Sample data for "Machine learning for large-scale forecasting"


This dataset includes sample data for the Netherlands to run the machine learning baseline as described in the paper titled Machine learning for large-scale crop yield forecasting, accessible at The software implementation of the machine learning baseline is available at:


The NUTS classification (Nomenclature of territorial units for statistics) is a hierarchical system for dividing up the economic territory of the EU and the UK (see Eurostat, 2016) for more details).


The dataset consists of 11 CSV files. They are formatted to work as sample inputs to the machine learning baseline.
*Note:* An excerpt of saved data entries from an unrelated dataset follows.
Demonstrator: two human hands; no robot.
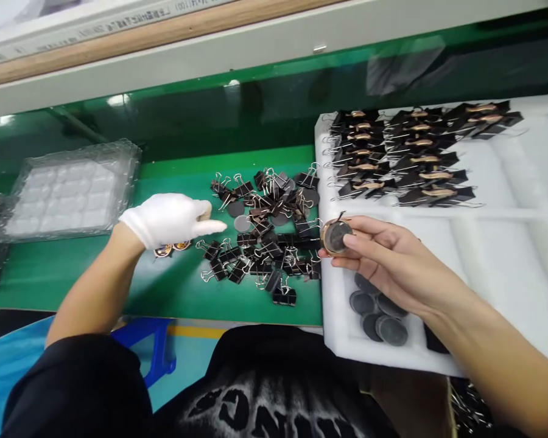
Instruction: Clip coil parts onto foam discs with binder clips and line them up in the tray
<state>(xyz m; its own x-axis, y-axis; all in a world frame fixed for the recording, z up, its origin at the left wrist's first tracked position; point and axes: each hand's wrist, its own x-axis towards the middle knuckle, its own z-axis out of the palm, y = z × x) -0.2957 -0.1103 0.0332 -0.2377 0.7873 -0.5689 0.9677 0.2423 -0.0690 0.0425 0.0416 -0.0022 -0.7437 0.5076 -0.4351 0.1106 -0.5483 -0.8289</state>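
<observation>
Green table [187,298]: runs left of the white tray. White tray [506,243]: landmark; rows of black clips [408,196] fill its far part, dark discs [393,330] a near-left compartment. Right hand [379,249]: bare, clenched on a round piece [335,236] between thumb above and fingers beneath; held at the tray's left edge, forearm entering from near right. Left hand [171,218]: white-gloved, well left of the tray, back upward, thumb and fingers loosely parted (palm side hidden). Clip pile [269,249]: just left of the tray, between the hands, handles at mixed angles. Round piece: dark grey face, copper-coloured rim.
</observation>
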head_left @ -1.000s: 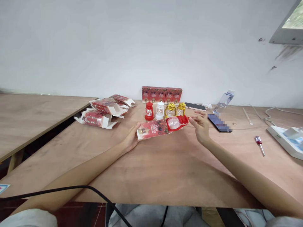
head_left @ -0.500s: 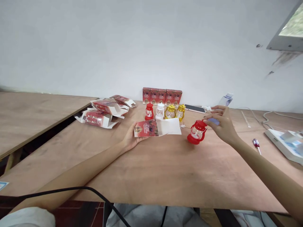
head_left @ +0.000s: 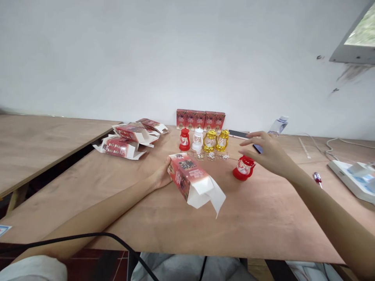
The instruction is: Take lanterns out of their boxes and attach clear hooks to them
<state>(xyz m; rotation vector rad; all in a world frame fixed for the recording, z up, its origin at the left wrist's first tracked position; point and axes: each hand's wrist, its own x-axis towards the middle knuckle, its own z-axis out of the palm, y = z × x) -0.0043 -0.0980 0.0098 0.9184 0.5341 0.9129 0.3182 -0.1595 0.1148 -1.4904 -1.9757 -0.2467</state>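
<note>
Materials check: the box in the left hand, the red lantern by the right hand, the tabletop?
Box: thin printed cardboard, glossy red outside, plain white inside, creased open flaps. Red lantern: looks like moulded plastic, shiny red frame around a clear globe. Tabletop: probably plywood, bare matt brown, faint grain.

No text, brand, number or sign can be read anywhere in the head view.

- Printing is seen on the red carton (head_left: 190,180) held in the left hand (head_left: 162,176): a dark panel with pale marks, possibly lettering, too blurred to be made out.
- The row of red boxes (head_left: 200,120) at the wall is printed with small pictures; no words can be resolved.
- The opened cartons (head_left: 129,137) lying on the worktop (head_left: 164,218) are patterned likewise; nothing legible.
- A scrap of label (head_left: 4,231) at the lower left edge is noted, unreadable.
</note>
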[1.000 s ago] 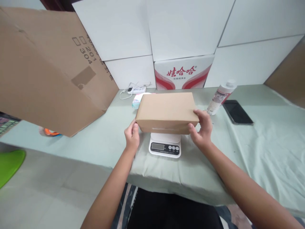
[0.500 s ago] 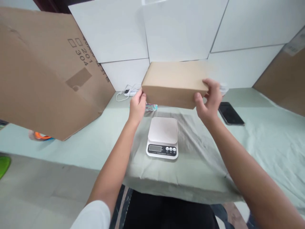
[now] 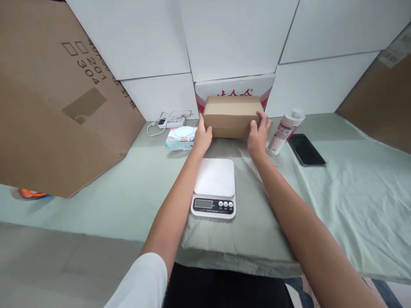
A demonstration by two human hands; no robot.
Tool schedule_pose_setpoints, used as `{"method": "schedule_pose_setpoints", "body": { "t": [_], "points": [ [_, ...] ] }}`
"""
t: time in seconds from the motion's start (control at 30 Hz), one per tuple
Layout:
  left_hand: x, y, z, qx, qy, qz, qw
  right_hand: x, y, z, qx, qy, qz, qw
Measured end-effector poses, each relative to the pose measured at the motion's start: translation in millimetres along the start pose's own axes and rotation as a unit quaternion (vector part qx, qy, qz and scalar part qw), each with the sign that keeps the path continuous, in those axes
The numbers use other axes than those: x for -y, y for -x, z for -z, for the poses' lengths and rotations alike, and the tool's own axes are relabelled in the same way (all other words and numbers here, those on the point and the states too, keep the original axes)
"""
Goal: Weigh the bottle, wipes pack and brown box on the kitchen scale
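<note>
Both hands grip a small cardboard box (image 3: 231,116) at the far side of the worktop (image 3: 353,188): left hand (image 3: 203,137) on its left end, right hand (image 3: 258,134) on its right end. Box sits beyond the white scale (image 3: 214,187), between a wipes pack (image 3: 180,137) and a white bottle (image 3: 284,130). Phone (image 3: 306,149) lies right of the bottle.

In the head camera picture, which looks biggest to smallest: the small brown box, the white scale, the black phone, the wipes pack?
1. small brown box
2. white scale, nearer the camera, so the top two are unsure
3. black phone and wipes pack look alike
</note>
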State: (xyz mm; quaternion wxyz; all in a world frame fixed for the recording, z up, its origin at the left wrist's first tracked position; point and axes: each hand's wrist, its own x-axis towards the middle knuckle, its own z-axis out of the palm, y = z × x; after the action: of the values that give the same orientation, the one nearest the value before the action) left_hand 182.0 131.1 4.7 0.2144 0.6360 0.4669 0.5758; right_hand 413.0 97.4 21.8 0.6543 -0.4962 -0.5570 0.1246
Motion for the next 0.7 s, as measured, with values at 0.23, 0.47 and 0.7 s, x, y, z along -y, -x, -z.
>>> {"method": "schedule_pose_setpoints", "body": {
  "t": [0.23, 0.47, 0.7],
  "points": [
    [0, -3, -0.8, 0.05, -0.019, 0.099, 0.994, -14, 4, -2, -0.012, 0.028, -0.008, 1.0],
    [-2, -3, -5.8, 0.068, -0.001, 0.134, 0.989, -15, 4, -3, 0.007, 0.032, -0.033, 0.999],
    [-56, -30, 56.3, -0.024, -0.006, 0.034, 0.999, 87, -18, 41, 0.029, 0.066, 0.194, 0.978]
  ]
}}
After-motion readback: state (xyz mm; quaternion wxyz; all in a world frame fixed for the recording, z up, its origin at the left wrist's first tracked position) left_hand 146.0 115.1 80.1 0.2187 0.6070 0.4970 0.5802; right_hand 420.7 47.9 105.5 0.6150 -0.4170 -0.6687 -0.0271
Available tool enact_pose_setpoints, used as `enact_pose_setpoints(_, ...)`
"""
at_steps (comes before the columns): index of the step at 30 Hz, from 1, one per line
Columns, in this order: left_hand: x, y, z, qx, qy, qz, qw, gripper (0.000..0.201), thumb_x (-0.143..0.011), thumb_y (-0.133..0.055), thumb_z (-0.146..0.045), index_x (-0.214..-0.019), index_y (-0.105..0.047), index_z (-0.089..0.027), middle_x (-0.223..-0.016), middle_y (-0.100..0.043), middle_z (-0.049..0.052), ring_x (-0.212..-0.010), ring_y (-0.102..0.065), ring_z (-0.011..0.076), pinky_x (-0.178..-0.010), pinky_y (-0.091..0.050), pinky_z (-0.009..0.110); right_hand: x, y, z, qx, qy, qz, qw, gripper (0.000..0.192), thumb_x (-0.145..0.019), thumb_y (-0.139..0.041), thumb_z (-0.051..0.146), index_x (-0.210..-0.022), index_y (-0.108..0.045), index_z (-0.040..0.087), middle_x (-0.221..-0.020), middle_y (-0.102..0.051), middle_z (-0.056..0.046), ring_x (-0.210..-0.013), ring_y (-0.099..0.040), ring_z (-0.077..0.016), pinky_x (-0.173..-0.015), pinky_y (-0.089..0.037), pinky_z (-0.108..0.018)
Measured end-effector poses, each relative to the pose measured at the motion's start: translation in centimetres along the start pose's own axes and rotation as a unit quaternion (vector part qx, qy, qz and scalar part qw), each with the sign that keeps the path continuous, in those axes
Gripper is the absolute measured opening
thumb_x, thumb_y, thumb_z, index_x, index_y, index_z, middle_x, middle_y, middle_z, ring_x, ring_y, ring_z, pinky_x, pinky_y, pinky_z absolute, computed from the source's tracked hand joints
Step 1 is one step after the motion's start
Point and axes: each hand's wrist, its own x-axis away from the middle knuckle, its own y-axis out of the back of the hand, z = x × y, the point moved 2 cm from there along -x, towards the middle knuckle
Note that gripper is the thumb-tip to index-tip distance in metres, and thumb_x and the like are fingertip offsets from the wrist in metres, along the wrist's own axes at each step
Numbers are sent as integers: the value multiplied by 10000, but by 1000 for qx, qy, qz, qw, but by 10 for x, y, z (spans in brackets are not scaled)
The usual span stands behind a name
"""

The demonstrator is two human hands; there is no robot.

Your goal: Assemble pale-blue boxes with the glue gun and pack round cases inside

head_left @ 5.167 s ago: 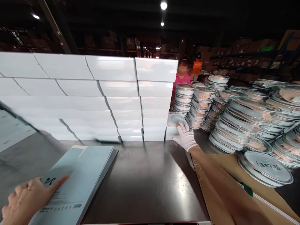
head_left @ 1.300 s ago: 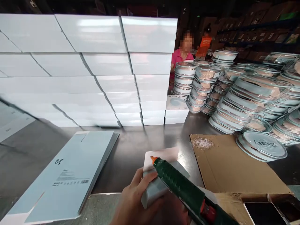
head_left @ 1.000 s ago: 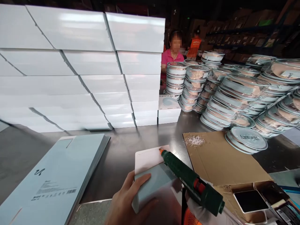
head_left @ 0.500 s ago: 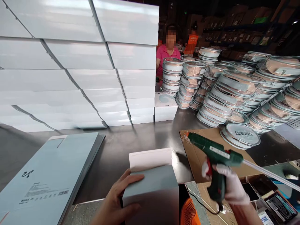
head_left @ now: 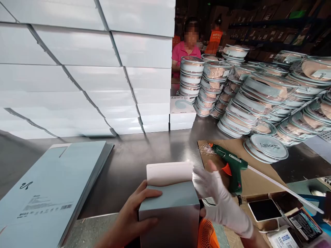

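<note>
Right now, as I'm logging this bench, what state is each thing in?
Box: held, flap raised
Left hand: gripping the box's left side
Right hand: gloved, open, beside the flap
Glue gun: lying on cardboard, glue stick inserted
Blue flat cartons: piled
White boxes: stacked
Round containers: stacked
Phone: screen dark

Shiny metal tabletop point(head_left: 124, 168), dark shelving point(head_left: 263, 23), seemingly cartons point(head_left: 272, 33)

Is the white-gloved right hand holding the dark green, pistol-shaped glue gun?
No, the glue gun lies on the flat brown cardboard sheet, apart from the right hand.
</note>
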Motion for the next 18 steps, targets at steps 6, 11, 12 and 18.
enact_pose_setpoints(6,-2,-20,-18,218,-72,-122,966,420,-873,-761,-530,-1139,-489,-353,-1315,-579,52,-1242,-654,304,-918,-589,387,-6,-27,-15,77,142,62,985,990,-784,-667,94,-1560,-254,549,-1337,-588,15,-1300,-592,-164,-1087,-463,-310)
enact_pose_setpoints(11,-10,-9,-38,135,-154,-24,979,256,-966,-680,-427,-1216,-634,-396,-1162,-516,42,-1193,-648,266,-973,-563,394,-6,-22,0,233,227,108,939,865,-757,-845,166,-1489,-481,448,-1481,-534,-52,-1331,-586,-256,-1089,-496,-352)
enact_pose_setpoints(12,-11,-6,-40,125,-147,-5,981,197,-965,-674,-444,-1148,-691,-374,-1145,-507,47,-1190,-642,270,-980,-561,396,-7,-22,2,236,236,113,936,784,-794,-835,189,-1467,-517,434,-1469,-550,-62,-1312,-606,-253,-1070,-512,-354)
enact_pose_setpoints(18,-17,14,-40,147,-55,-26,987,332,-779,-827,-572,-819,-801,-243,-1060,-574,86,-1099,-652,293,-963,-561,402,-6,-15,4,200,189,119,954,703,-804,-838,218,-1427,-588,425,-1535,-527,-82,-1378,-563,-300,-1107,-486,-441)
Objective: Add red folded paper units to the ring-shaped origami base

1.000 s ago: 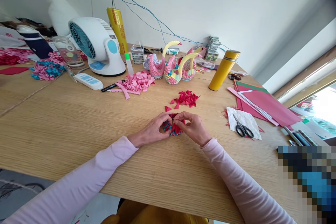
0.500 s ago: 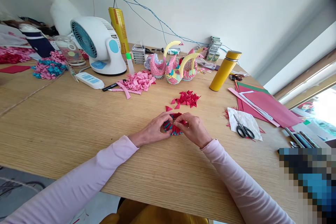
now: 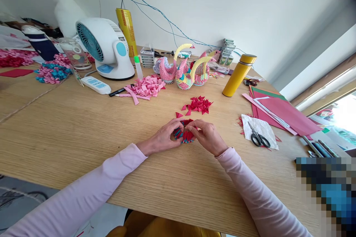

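Observation:
A round ring of folded paper pieces [image 3: 188, 137], red with blue, rests on the wooden table between my hands. My left hand [image 3: 162, 137] is closed around its left side, thumb at the near edge and fingers over the far edge. The fingertips of my right hand [image 3: 209, 137] are pinched together on the ring's right part, at the pleated red pieces; whether a loose piece is between them is hidden. Just beyond lies a heap of red folded paper triangles [image 3: 200, 104], with a few strays at its left.
Paper swans [image 3: 185, 77] stand at the back, beside pink paper strips [image 3: 148, 87] and a white fan [image 3: 101, 48]. To the right are a yellow flask [image 3: 239, 76], scissors [image 3: 259, 139] on a white cloth and red paper sheets [image 3: 289, 113].
My right hand has shifted slightly right, its fingertips still pinched at the ring. My left hand keeps its hold, and the ring looks nearly unmoved.

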Demonstrator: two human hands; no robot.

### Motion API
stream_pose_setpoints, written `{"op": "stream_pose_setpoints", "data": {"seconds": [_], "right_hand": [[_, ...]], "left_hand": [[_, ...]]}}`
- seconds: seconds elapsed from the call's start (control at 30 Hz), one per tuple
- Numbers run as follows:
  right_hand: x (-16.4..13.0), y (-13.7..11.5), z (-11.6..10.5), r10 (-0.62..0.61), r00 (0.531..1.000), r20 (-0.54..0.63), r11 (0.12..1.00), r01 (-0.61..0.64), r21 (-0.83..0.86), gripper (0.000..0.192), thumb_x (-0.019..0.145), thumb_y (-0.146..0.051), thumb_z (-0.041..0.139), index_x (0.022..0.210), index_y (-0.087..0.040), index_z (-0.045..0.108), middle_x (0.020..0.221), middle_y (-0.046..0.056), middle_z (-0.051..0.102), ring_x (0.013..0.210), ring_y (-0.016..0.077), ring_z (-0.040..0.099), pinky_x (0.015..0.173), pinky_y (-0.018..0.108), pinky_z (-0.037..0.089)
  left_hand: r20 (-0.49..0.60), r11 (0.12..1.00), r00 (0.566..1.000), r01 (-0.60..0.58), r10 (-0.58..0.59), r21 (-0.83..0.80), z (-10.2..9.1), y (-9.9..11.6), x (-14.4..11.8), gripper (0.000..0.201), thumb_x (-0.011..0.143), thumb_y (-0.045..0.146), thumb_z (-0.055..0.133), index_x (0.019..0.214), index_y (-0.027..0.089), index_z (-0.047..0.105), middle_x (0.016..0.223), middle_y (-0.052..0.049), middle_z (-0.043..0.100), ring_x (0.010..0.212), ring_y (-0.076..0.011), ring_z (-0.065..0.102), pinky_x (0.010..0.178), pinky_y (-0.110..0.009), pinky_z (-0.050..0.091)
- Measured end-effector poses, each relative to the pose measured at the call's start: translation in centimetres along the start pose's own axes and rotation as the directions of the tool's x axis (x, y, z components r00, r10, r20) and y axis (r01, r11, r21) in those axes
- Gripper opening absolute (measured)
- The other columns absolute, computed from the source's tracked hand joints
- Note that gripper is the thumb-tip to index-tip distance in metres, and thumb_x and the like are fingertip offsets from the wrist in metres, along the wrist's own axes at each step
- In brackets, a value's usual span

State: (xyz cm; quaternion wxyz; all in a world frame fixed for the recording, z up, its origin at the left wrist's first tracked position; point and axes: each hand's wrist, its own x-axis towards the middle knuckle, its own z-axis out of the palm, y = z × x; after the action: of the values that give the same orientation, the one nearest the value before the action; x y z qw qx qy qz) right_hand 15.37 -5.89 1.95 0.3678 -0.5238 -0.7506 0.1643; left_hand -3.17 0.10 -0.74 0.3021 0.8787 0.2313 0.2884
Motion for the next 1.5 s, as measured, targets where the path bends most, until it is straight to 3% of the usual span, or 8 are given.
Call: {"op": "stream_pose_setpoints", "data": {"seconds": [0.23, 0.57, 0.73, 0.9, 1.03, 1.3, 1.5], "right_hand": [[-0.1, 0.0, -0.4, -0.016, 0.999, 0.051, 1.000, 0.015, 0.014, 0.012, 0.085, -0.020, 0.057, 0.086, -0.019, 0.070, 0.080, 0.005, 0.067, 0.069, 0.0143, 0.060, 0.061, 0.025, 0.048], [-0.3, 0.6, 0.6, -0.075, 0.997, -0.031, 0.997, 0.074, -0.027, 0.012, 0.085, -0.019, 0.055, 0.079, -0.017, 0.066, 0.075, 0.005, 0.064, 0.069, 0.0148, 0.058, 0.064, 0.026, 0.048], [-0.4, 0.8, 0.8, 0.054, 0.996, -0.071, 0.991, -0.045, 0.123, 0.013, 0.085, -0.025, 0.054, 0.080, -0.017, 0.063, 0.077, 0.005, 0.064, 0.066, 0.0148, 0.060, 0.059, 0.026, 0.050], [-0.2, 1.0, 1.0, 0.305, 0.950, -0.061, 0.852, -0.244, 0.462, 0.022, 0.081, -0.040, 0.060, 0.079, -0.018, 0.060, 0.072, 0.002, 0.063, 0.056, 0.0140, 0.062, 0.051, 0.027, 0.053], [0.0, 0.6, 0.9, 0.392, 0.920, -0.021, 0.753, -0.308, 0.582, 0.029, 0.075, -0.046, 0.065, 0.077, -0.017, 0.060, 0.072, 0.002, 0.064, 0.055, 0.0137, 0.064, 0.054, 0.027, 0.055], [0.1, 0.0, 0.7, 0.467, 0.884, -0.006, 0.584, -0.304, 0.753, 0.030, 0.069, -0.043, 0.073, 0.073, -0.015, 0.062, 0.065, 0.001, 0.065, 0.055, 0.0115, 0.060, 0.053, 0.025, 0.055], [0.3, 0.1, 0.5, 0.578, 0.816, 0.021, 0.347, -0.269, 0.898, 0.020, 0.064, -0.029, 0.075, 0.068, -0.016, 0.061, 0.067, 0.000, 0.064, 0.057, 0.0110, 0.060, 0.042, 0.018, 0.049]], "left_hand": [[0.011, 1.000, 1.000, -0.013, 0.013, -0.023, -0.1, 0.1, -0.1, 0.022, 0.072, 0.011, 0.058, 0.091, 0.020, 0.050, 0.108, -0.007, 0.055, 0.105, -0.0206, 0.054, 0.091, -0.032, 0.044], [0.018, 1.000, 1.000, 0.016, -0.016, 0.010, -0.1, 0.3, 0.1, 0.025, 0.069, 0.009, 0.057, 0.090, 0.020, 0.050, 0.104, -0.006, 0.057, 0.098, -0.0200, 0.055, 0.086, -0.031, 0.045], [0.023, 1.000, 1.000, 0.004, -0.004, 0.012, -0.2, 0.3, 0.2, 0.028, 0.068, 0.008, 0.058, 0.092, 0.020, 0.050, 0.109, -0.008, 0.057, 0.103, -0.0222, 0.054, 0.089, -0.034, 0.045], [0.022, 1.000, 1.000, 0.009, -0.009, 0.011, -0.1, 0.2, 0.1, 0.025, 0.069, 0.008, 0.059, 0.089, 0.020, 0.050, 0.115, -0.008, 0.056, 0.106, -0.0224, 0.054, 0.090, -0.034, 0.045], [0.028, 1.000, 0.999, -0.016, 0.016, -0.015, 0.0, 0.1, 0.0, 0.035, 0.069, 0.006, 0.058, 0.101, 0.020, 0.051, 0.122, -0.008, 0.053, 0.112, -0.0222, 0.052, 0.095, -0.035, 0.044], [0.034, 1.000, 0.999, -0.017, 0.017, -0.011, 0.1, 0.8, 0.1, 0.032, 0.069, 0.005, 0.060, 0.097, 0.020, 0.056, 0.132, -0.009, 0.045, 0.126, -0.0242, 0.044, 0.104, -0.037, 0.039], [-0.043, 1.000, 0.999, -0.008, 0.007, -0.026, 0.8, 1.1, 0.3, 0.014, 0.080, 0.029, 0.065, 0.087, 0.020, 0.056, 0.129, -0.010, 0.048, 0.120, -0.0231, 0.049, 0.100, -0.036, 0.043]]}}
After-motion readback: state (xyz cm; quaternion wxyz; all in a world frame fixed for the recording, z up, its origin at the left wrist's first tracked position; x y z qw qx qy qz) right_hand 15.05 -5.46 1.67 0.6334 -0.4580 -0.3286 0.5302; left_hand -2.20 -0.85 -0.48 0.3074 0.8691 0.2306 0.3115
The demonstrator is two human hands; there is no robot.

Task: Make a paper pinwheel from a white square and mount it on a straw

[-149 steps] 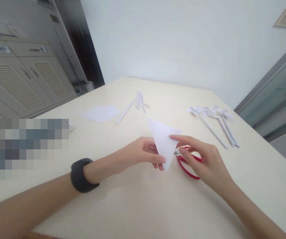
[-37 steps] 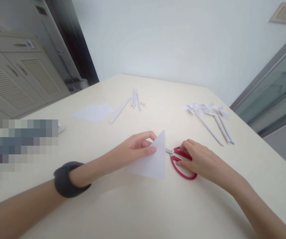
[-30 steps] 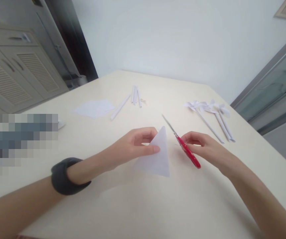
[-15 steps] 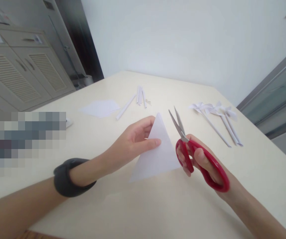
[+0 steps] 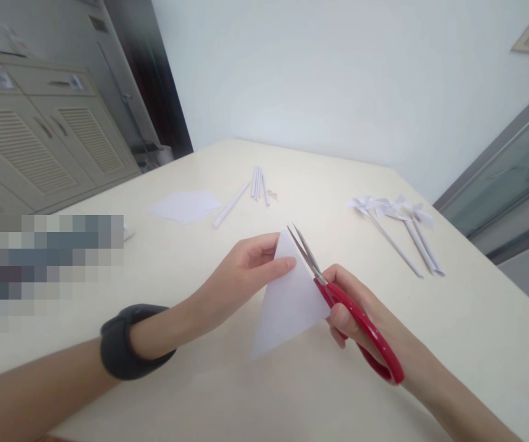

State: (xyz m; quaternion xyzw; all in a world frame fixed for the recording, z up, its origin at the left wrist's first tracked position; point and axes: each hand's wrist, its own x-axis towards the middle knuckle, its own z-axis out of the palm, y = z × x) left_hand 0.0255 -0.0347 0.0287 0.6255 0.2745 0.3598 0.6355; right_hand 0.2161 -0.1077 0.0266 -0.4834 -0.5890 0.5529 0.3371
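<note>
head view, left hand (image 5: 241, 276) pinching paper triangle (image 5: 287, 301), right hand (image 5: 361, 313) gripping scissors (image 5: 338, 294) at its edge

Red-handled steel scissors (image 5: 347, 313) with silver blades; a plain white folded paper triangle (image 5: 287, 301); a cream worktop (image 5: 453, 319); white paper pinwheels (image 5: 393, 212); a black wristband (image 5: 129, 341).

No legible text anywhere
</note>
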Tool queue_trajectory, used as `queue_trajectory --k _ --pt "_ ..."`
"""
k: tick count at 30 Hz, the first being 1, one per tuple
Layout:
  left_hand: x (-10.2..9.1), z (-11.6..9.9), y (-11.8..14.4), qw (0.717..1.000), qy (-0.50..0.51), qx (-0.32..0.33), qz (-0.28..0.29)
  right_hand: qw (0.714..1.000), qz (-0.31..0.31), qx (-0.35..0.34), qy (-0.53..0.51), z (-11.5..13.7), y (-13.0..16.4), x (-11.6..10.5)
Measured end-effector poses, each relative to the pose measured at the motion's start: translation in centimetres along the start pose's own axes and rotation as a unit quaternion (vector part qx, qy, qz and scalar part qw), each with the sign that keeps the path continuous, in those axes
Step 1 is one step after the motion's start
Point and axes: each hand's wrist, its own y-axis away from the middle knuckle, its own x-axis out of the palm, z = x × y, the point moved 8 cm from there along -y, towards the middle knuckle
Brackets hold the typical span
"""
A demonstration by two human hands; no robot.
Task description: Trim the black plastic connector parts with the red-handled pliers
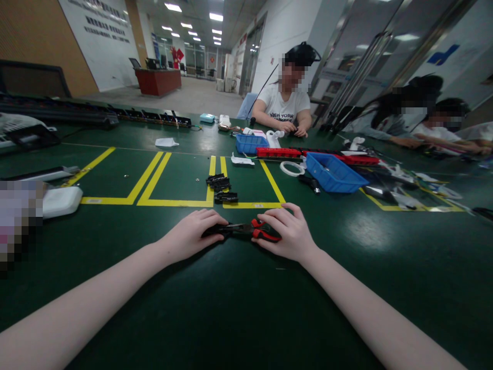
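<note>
My right hand point(288, 234) is closed round the red and black handles of a pair of pliers point(265, 235), low over the green table. The jaws of the pliers point left and meet a small black part point(212, 230) that my left hand point(192, 231) pinches between thumb and fingers. How far the jaws grip the part cannot be made out. Just beyond my hands lie several black plastic pieces point(219, 182), bunched beside a yellow tape line.
Yellow tape point(175, 203) marks boxes on the green table point(246, 318). Blue bins point(335, 174), red trays point(279, 152) and a white tape roll point(291, 168) stand beyond. A white case point(61, 201) sits at the left. Across the table a person point(285, 103) works; others sit at the right.
</note>
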Motion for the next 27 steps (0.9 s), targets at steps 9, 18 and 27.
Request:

  1. Crop Area Fractions (NUTS2, NUTS1): We aggregated the predictions of the machine learning baseline from NUTS2 to national (NUTS0) level by weighting them on the modeled crop area. Cerrani and López Lozano (2017) have described in detail the algorithm used to model crop areas for different NUTS levels. The data comes from the MARS Crop Yield Forecasting System (MCYFS) of European Commission's Joint Research Centre (JRC) (see Lecerf et al., 2019).
  2. Centroids (NUTS2): Data includes latitude, longitude and distance to coast of the centroids of NUTS2 regions.
  3. Meteo Daily Data and Meteo Dekadal Data (NUTS2): The data comes from MCYFS (see EC-JRC, 2020). By default, the implementation uses daily data.
  4. Remote Sensing Data (NUTS2, see Copernicus Global Land Service, 2020): Data includes fraction of absorbed photosynthetically active radiation (FAPAR) aggregated to NUTS2.
  5. Soil Data: Data includes soil moisture information that can be used to calculate soil water holding capacity. The data comes from MCYFS (see Lecerf et al., 2019).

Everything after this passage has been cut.